A wide variety of implantable medical devices (IMDs) that employ electronic circuitry for providing electrical stimulation of body tissue and/or monitoring a physiologic condition are known in the art. A number of IMDs of various types deliver electrical stimulating pulses to selected body tissue and typically comprise an implantable pulse generator (IPG) for generating the stimulating pulses under prescribed conditions and at least one lead bearing a stimulation electrode for delivering the stimulating pulses to the selected tissue. For example, cardiac pacemakers and implantable cardioverter/defibrillators (ICDs) have been developed for maintaining a desired heart rate during episodes of bradycardia or for applying cardioversion or defibrillation therapies to the heart upon detection of malignant tachyarrhythmias. Other IMDs have been developed for applying electrical stimulation or other therapies, e.g., drugs, to nerves, the brain, muscle groups and other organs and body tissues for treating a variety of conditions.

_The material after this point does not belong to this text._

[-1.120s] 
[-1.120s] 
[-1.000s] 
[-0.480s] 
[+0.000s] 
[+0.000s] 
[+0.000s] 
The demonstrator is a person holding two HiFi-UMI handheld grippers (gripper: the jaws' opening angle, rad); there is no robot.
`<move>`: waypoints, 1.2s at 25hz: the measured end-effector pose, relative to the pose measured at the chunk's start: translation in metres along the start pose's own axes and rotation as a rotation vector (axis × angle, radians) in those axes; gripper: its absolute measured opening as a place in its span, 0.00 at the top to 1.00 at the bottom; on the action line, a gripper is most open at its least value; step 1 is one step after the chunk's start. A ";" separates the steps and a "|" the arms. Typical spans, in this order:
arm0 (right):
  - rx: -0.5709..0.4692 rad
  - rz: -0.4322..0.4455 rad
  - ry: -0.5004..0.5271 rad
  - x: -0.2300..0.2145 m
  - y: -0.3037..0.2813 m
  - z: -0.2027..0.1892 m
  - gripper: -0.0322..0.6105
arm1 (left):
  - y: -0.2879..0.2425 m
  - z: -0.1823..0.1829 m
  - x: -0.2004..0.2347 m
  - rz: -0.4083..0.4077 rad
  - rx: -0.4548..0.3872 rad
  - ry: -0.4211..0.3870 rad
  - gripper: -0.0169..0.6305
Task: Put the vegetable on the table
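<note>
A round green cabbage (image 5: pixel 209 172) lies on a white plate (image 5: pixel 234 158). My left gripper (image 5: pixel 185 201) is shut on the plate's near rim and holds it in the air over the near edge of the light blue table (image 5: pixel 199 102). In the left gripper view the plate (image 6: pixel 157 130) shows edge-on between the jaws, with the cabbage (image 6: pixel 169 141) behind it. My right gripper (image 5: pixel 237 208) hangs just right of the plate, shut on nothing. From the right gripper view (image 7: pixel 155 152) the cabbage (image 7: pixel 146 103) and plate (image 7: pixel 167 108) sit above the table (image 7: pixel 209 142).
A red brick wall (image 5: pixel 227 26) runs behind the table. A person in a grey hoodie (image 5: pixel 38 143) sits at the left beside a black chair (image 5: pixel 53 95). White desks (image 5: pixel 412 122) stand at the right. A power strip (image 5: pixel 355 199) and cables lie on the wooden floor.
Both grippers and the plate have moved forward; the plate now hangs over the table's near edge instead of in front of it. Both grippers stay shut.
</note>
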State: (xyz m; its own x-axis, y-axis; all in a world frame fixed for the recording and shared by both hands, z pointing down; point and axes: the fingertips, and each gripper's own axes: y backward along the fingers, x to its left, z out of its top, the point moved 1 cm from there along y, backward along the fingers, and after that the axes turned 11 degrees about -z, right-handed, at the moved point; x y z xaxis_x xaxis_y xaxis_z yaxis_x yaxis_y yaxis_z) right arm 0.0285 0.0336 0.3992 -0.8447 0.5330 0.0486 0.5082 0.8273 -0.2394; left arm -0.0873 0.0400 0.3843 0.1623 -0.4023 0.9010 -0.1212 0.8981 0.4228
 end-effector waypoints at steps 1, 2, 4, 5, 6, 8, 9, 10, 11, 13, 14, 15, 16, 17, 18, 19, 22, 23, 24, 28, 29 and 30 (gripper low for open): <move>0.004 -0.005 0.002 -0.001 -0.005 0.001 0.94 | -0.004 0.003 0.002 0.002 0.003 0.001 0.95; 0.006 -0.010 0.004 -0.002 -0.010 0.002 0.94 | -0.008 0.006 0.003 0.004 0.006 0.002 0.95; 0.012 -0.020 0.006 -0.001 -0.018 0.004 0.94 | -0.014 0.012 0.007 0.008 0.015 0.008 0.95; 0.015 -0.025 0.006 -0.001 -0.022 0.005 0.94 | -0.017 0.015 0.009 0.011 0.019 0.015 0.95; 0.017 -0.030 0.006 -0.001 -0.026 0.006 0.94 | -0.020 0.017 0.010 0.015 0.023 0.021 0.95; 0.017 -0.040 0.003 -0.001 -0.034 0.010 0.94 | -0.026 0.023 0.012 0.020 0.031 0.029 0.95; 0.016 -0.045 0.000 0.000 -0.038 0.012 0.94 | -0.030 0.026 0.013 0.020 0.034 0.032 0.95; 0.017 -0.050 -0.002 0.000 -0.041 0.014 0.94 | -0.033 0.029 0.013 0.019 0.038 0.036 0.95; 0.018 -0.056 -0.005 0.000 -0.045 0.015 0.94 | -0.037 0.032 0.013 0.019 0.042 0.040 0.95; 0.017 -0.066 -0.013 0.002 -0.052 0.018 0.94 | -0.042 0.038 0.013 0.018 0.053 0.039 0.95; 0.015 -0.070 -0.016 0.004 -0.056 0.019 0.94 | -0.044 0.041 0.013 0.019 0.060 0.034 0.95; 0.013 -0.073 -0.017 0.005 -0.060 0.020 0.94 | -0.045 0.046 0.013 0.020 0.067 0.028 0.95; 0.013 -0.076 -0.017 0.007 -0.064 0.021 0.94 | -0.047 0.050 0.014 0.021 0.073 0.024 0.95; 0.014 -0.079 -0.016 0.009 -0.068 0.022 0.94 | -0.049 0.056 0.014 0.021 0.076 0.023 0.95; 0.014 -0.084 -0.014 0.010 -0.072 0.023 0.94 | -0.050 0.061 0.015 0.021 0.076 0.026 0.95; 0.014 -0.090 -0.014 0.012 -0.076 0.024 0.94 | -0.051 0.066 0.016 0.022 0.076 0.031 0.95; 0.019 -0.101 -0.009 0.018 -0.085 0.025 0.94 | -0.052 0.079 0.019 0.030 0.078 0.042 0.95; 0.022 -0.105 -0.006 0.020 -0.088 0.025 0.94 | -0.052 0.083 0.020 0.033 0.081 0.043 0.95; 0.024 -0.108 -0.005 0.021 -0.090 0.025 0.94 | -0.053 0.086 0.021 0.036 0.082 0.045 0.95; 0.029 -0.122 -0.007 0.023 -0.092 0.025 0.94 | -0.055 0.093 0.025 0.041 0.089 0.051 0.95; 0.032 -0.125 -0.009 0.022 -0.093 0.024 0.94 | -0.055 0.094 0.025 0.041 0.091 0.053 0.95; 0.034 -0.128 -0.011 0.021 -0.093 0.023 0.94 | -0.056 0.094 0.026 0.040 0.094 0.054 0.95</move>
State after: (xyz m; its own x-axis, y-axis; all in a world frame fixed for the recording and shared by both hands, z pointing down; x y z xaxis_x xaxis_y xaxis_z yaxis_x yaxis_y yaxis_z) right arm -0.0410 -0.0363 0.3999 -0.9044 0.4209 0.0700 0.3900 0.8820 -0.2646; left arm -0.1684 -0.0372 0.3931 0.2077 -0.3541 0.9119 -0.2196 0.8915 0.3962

The earliest IPGs employed very simple analog circuit oscillators formed by discrete transistors and other circuit components and were very short-lived and electrically inefficient. Integrated circuit (IC) technology and battery improvements were made that enabled hermetic sealing of IMD housings, improved reliability and lengthened the operating life of the IMD. Improvements to the early IPGs included incorporation of an analog IC with digital IC into an operating system architecture providing an array of sophisticated operating functions, programmability of operating modes and parameters, data storage, and uplink telemetry functions. Successive generations of IMDs of this type have incorporated increased operating modes and functions through further improvements in circuitry and long-lived, low current output, low voltage batteries. Most recently, a wide number of IMD system architectures have been developed that incorporate custom microcomputers comprising a microprocessor, RAM and ROM, bus, and related elements of a typical microcomputer and other control logic, memory, input signal processing circuitry and therapy delivery output circuitry. The complexity of the circuitry, the functions provided, the longevity, and the reliability of the IMDs have all increased dramatically while the IMD size has decreased.

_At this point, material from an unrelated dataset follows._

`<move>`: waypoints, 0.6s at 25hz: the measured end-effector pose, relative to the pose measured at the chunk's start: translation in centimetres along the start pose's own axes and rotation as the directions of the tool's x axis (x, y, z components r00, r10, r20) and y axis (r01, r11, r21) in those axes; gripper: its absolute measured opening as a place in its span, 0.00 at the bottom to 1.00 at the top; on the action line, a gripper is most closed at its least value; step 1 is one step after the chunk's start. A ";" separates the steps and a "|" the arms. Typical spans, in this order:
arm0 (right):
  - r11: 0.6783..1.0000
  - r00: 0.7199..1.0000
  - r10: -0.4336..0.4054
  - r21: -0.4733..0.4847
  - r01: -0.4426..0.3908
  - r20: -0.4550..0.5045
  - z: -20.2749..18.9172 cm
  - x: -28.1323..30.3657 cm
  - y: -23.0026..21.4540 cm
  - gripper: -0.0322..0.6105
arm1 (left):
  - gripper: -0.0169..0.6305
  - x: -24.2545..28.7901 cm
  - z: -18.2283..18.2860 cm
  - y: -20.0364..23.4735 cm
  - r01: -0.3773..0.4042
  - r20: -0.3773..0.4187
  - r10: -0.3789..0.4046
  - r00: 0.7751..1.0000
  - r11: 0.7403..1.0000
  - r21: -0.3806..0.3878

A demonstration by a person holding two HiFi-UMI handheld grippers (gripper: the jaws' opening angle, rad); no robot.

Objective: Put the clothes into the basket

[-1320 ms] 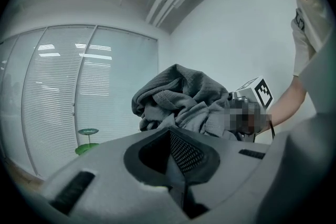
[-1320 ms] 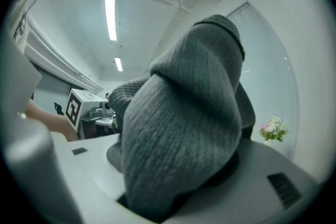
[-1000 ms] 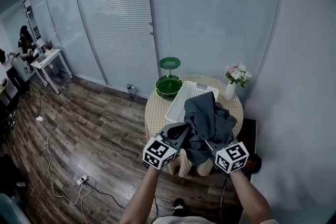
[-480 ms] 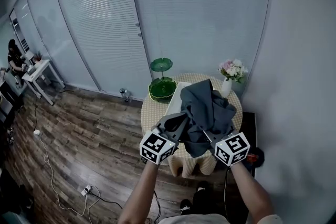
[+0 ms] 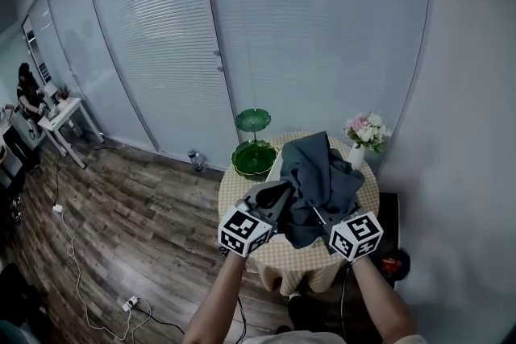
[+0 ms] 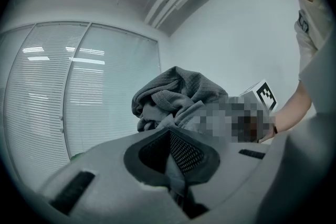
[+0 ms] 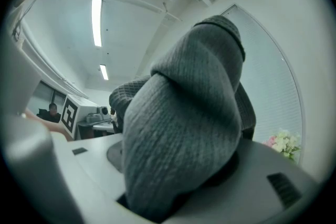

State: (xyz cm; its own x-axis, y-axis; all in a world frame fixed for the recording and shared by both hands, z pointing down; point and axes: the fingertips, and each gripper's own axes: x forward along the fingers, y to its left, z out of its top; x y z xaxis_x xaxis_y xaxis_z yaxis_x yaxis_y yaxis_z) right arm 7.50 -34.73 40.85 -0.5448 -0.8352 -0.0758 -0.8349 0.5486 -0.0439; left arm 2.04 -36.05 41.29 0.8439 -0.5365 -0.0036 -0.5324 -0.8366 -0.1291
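Observation:
A dark grey knitted garment (image 5: 318, 177) hangs bunched between both grippers, held up over the round table (image 5: 300, 263). My left gripper (image 5: 281, 195) is shut on a thin fold of it; in the left gripper view the cloth (image 6: 173, 93) piles up just past the jaws. My right gripper (image 5: 317, 214) is shut on a thick roll of the garment (image 7: 189, 128), which fills the right gripper view. From the head view the garment hides the basket.
On the table's far side stand a green two-tier dish (image 5: 254, 155) and a white vase of flowers (image 5: 365, 134). Glass walls with blinds rise behind. Cables lie on the wooden floor (image 5: 121, 205) at left. A person (image 5: 31, 91) stands by a distant desk.
Both grippers have carried the garment forward and slightly up over the table. The white basket, seen behind the cloth before, is now covered by it.

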 end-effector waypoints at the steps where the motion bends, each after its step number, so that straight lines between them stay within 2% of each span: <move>1: 1.000 1.000 0.002 0.000 -0.002 -0.002 -0.1 0.7 -0.6 0.41 | 0.05 0.6 -0.2 0.7 -0.002 0.000 0.002 1.000 1.000 -0.002; 8: 1.000 1.000 -0.002 0.013 0.002 -0.025 -1.2 4.8 -5.0 0.41 | 0.05 4.8 -1.8 4.8 -0.011 -0.025 0.010 1.000 1.000 -0.029; 15: 0.998 0.998 -0.001 0.058 0.005 -0.062 -3.3 7.6 -7.5 0.41 | 0.05 6.8 -4.0 7.3 -0.024 -0.076 0.020 0.997 0.999 -0.047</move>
State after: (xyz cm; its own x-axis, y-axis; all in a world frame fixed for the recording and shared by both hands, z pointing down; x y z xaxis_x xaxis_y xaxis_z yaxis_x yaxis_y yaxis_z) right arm 9.34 -45.27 43.91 -0.5475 -0.8367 -0.0136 -0.8316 0.5459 -0.1019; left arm 3.64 -46.29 44.27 0.8255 -0.5601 0.0689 -0.5549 -0.8279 -0.0817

Current IMD operating system architectures typically are embodied in one or more IC(s) and discrete components mounted to one (or more) substrate employing hybrid fabrication circuitry techniques. The ICs may include one or more circuit blocks, each of which includes a plurality of circuitry components. Certain of the circuitry components on a particular IC perform analog or digital functions, input signal processing, and output therapy delivery. Digital logic ICs or circuitry are formed employing complementary metal oxide semiconductor (CMOS) fabrication technology. The digital logic ICs perform signal processing, timing, and state change functions embodying Boolean logic timed synchronously by a system-wide clock.
Even with these improvements, such digital logic ICs including those assembled from various clocked components such as logic gates, flip-flops, latches, and other Boolean logic blocks used in IMD system architectures suffer from several limitations and disadvantages. It is necessary to route clock distribution over the complete IC chip area as a clock tree of discrete electrical conductors or lines to reach all clocked components. The clock tree takes up IC chip real estate that could be used to increase device functions or memory capacity, dissipates power as heat, and increases overall power drain of the IC, decreasing useful life of the IMD battery. The clock tree also requires complex timing analysis and worst case design analysis and simulation to ensure design integrity because of possible clock skew and the resultant timing errors induced by race conditions. It would be desirable to minimize the use of IC real estate occupied by the clock tree, to simplify design analysis and simulation of the IMD system architecture and to decrease power consumption while increasing and improving processing capabilities of such IMDs.